* Assignment: Please filter the data below down to the lines holding the string "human".
#####
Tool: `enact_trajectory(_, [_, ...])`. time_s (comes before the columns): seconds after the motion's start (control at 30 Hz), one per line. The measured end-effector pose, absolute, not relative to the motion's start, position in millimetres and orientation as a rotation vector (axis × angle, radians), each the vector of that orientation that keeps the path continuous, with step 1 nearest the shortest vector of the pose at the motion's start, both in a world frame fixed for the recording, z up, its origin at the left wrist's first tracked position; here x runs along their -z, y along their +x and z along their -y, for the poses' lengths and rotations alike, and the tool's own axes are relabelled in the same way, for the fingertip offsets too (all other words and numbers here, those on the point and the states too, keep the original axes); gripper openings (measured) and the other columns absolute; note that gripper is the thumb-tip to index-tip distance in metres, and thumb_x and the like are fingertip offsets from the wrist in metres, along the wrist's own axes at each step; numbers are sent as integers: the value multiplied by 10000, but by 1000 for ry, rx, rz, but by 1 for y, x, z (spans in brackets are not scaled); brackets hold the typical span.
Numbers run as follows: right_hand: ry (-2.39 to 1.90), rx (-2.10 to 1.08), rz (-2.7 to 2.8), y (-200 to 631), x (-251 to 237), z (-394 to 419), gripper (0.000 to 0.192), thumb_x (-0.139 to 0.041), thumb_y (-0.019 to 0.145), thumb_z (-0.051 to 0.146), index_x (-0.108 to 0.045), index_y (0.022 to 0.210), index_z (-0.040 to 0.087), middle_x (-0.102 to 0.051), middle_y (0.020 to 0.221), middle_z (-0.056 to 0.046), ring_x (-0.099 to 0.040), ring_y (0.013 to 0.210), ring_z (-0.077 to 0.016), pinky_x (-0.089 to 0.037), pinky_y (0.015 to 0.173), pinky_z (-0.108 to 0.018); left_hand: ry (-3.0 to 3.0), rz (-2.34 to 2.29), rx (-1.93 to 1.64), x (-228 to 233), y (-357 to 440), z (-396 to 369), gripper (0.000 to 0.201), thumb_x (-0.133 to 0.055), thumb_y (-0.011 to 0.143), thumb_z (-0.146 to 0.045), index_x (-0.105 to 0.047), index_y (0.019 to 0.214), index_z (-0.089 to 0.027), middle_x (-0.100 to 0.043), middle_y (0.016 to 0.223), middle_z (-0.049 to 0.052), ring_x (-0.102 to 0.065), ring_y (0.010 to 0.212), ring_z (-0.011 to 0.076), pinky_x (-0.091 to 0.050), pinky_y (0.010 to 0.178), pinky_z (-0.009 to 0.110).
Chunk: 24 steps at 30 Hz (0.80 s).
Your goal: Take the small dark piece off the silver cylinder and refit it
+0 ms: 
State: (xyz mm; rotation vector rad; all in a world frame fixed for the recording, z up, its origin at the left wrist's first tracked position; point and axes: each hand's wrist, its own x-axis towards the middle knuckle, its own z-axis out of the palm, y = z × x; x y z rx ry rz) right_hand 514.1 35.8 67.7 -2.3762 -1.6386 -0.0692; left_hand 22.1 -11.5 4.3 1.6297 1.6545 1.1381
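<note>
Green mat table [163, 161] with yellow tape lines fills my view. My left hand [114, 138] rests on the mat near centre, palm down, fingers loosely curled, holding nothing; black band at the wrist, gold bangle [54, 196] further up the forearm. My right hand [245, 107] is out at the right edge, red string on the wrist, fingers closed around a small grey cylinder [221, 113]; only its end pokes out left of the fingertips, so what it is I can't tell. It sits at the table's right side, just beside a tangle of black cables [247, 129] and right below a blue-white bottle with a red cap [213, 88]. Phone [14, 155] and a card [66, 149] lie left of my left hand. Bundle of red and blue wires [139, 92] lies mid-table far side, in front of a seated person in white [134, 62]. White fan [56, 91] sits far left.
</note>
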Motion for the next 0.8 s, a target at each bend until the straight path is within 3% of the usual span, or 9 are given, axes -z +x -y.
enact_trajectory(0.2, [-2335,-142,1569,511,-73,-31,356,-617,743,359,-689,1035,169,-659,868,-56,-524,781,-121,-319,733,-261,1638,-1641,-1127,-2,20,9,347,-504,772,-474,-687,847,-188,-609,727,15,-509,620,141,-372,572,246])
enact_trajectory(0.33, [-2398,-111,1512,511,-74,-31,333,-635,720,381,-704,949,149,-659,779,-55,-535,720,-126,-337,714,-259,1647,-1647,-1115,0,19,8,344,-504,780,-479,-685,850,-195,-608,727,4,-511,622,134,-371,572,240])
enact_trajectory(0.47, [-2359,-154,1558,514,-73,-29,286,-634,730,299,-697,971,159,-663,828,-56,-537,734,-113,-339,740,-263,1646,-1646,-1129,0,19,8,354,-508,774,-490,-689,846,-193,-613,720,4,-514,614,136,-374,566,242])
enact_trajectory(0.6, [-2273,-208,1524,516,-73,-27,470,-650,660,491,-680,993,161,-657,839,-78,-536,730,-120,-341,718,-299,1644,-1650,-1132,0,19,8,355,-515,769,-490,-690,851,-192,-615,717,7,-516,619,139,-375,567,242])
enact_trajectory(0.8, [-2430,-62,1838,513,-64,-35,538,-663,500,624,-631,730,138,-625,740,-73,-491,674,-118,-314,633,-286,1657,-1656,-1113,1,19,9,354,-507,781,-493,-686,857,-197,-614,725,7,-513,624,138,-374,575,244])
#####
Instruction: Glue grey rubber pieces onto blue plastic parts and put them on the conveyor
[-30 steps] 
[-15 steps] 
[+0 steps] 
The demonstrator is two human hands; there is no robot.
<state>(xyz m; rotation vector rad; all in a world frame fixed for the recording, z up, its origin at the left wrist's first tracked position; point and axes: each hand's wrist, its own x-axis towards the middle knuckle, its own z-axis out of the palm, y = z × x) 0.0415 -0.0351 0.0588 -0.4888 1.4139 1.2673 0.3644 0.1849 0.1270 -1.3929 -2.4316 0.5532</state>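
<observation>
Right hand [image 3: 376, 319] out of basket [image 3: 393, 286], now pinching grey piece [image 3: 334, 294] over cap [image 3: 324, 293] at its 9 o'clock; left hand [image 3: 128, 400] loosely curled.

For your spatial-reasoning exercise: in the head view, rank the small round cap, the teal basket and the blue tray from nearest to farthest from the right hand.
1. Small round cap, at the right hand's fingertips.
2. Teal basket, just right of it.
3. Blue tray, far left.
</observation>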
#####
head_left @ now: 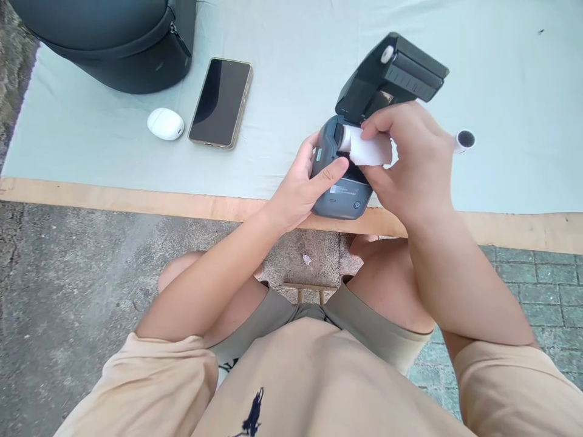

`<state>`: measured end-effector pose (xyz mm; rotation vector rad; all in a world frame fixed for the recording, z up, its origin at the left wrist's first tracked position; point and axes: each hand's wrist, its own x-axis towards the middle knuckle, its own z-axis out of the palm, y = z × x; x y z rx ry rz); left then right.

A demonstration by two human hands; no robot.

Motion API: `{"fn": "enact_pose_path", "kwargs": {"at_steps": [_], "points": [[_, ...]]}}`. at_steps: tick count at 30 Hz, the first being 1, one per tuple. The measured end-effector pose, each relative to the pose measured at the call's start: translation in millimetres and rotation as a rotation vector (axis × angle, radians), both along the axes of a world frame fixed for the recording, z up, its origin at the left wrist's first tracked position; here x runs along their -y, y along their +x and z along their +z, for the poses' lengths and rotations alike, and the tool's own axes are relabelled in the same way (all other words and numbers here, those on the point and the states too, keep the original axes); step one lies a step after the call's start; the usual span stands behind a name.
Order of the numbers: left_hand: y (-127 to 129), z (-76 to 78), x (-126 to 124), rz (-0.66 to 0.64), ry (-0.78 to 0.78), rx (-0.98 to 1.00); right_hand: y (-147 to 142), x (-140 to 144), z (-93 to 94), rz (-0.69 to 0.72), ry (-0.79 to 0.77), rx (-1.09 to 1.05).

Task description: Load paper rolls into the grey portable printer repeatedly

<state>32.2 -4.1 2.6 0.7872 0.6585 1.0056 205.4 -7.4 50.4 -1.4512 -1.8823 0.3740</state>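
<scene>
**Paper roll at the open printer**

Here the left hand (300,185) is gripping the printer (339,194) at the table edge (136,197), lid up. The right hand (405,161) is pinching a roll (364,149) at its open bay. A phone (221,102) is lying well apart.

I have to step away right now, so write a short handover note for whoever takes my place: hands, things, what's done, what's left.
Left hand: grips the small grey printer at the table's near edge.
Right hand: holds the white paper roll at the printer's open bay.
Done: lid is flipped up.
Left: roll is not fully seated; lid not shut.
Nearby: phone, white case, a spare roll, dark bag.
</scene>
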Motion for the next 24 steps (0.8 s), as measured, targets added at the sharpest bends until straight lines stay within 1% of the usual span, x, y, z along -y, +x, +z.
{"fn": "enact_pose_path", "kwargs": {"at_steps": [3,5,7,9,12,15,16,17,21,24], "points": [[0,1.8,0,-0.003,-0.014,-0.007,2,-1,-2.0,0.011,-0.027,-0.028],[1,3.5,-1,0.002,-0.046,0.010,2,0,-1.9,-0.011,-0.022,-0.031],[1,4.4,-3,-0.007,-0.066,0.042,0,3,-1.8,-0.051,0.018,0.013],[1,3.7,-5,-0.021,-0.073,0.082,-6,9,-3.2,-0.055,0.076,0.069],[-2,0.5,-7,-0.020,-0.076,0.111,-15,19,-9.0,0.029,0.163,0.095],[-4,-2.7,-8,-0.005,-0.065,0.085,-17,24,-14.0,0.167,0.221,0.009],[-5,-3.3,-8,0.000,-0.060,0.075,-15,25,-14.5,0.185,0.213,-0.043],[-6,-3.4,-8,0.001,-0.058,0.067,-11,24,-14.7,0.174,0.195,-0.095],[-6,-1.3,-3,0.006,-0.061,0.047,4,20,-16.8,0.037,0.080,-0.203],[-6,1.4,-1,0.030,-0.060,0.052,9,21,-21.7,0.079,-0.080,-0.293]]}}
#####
* Answer to this task:
The demonstrator is two human hands; there is no robot.
A demonstration by two human hands; no robot.

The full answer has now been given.